I grew up in one of the major cities in Poland. We lived in a small condo in a multigeneration household.  Immediate and extended family were one of the highest priorities. I recall enormous family gatherings where we could meet all cousins, aunts, and unkles. My great-grandma was in a center of events. Our family members were the people that you can turn to to support each other. We cultivated all Polish traditions and holidays.  I was taught respect and kindness towards others especially to the elderly and people with disabilities. Roman Catholic church and communism played an important role in the culture when I was growing up.

When I was 20 I moved to the United States. I knew the country from family and friends’ reports, various documentaries, and TV shows, however, upon arrival I experienced a cultural shock. I arrived at the busy Chicago area where one can meet everyone from everywhere. Walking down the street you could meet multiple people talking different languages, different ethnic backgrounds, races, and sizes, wearing different outfits. Walking into Chinatown or other countries’ villages was like traveling to a different continent. I was amazed by the availability of foods and other goods from all over the world.  I am respectful and always work towards being culturally competent.  I am very open-minded and nonjudgemental. I love to observe and learn about people’s traditions, language, and food. Going to college helped me even more with getting to know other cultures. I took an anthropology class which was a great introduction to learning about traditions other than mine. I love to travel and instead of sitting on the beach, I want to learn about the place and its people. Cultural sensitivity and competency help me to build a healing and trusting relationship with my patients and families to provide the best patient-centered care.

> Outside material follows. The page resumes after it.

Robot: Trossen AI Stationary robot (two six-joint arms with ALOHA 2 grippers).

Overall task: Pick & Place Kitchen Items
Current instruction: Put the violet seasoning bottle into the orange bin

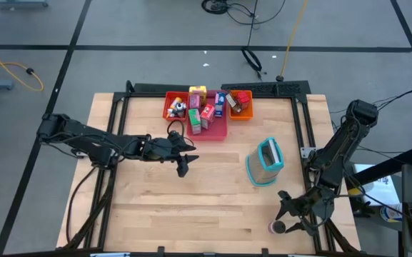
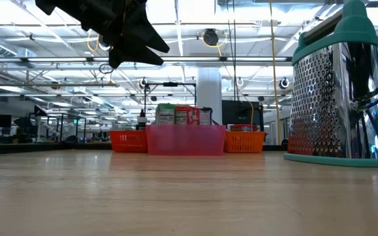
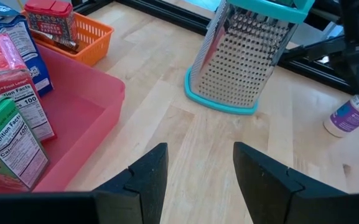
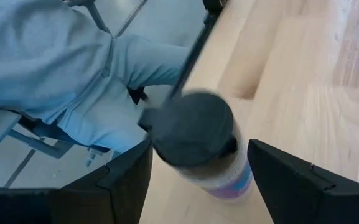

I grew up in the Chicago suburbs in an area with a very large Polish population.  I married into a Polish family, but they were third generation in the U.S. Nonetheless, they were very conservative Catholics.  It was hard for them to accept me since I had a child from a previous relationship.  They eventually came to accept me and my child, but it was a long road.  It was difficult to get them to accept me due to their deep Catholic beliefs.  I was with my ex-husband for 18 years and we had 2 children.   During those years his siblings found inspiration in my ability to change their family’s traditional beliefs and find acceptance in things different than what they knew.  I was a bit of a trailblazer in the family and they learned a lot about acceptance from me and my oldest son.